Despite downplaying the severity of the hack, one team member made a point of saying internet security needs to change. "It's a wake-up call for anyone still using MD5," said David Molnar, a team member and Berkeley graduate student. Tim Callan, VeriSign's vice president of product marketing, said RapidSSL.com will stop issuing MD5-based digital certificates by the end of January and is atempting to get its customers onto newer security products.
-
Previous News Article
30GB Zunes Right Themselves -
Next News Article
You Overpay for SMS Messages
Wow....amazing.
and it only took over $80,000 to do it..
^ Still. $80k is pretty cheap considering that you can make ~$100k easily selling fake certs.
^exactly, it's all about who's willing to pay for fake certificates.
microsuxx still faithful to it's corporate spin - security by obscurity - but this "security" model is proven to fail all over again, the unknown been when it'll be defeated, not if.

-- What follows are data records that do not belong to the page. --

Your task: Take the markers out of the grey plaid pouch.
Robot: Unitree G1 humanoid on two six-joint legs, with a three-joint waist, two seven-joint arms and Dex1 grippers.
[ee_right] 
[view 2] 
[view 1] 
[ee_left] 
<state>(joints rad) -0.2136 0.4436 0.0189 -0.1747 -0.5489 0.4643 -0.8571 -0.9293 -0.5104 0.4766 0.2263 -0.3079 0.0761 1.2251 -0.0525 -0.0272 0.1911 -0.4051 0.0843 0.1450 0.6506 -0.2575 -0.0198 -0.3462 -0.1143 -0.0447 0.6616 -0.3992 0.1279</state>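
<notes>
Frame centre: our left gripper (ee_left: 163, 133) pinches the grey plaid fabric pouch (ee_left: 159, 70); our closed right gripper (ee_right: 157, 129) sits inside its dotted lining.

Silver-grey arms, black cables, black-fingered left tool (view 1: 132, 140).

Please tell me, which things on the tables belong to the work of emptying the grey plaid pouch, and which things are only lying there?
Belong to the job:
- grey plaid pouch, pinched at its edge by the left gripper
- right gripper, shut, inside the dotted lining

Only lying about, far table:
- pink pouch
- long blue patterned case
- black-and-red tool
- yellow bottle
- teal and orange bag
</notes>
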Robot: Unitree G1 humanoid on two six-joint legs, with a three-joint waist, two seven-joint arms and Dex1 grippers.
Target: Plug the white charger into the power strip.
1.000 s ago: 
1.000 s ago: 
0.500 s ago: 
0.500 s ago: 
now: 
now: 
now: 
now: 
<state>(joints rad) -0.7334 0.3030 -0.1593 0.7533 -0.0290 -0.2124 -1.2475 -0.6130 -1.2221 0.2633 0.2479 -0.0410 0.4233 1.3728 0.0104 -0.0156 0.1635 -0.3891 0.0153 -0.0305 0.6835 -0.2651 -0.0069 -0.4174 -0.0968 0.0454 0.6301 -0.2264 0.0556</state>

I have to wonder tho. Remember when 40bit SSL certs was safe until somebody at distributed.net cracked it in 3 days then everybody switched it to 128bit certs? It cost money and time to make the switch.
So have to wonder, is this some kind of a scheme to scare people into "OMG" and force everybody to update their SSL certs?
Attempting to crack security products aren't new, just when they get the media involved people start to panic.
computing security is a balancing act.
that might be dangerous but ssl is not the only security precaution on the internet.
the issue here is that they AREN'T 'fake certs'. they hacked the site and started creating cryptographically IDENTICAL certs. A hash is a hash folks.
That's like someone coming up with a way to make clones of diamonds that come out 100% correct on a molecular level, and then calling the clones fake.
If the chemist can't tell and the jeweler can't tell and it cuts the other damn diamond...WHO CARES.
Same with these certs.
Even if the CA finds the issue and removes the certs from their records, it's STILL a cryptographically valid cert.
If you were to re-buy the cert...this time legit...the hash would still be the same. I bet you wouldn't even have to re-install the old, supposedly fake, certificates.
Nekatreven:
redirected site + fake cert = illegal $$$
Get it?
Of course I get what can be done with it. That's not hard.
At first I did think this referred to generating certs that never existed before. I suppose it refers to making copies of existing ones. That doesn't really matter either way though.
Even in trying to explain it to me...you just called the cert fake. If it was fake, the victim's browser would not accept it.
A 'copied cert' or a 'stolen cert' perhaps, but if the hashes match, it isn't fake. I don't really think people are grasping that concept.
Like if I had a program that generated duplicates of valid nuclear launch codes...you'd call them fake. That's dangerous.
"...and as the missile boar down upon them they thought to themselves, 'hey maybe fake was the wrong choice of wording here.'..."
This obviously isn't as dire as nuclear warheads, but I still think it is very unwise to call these certs fake. I guess for now I should just be happy they are phasing out md5.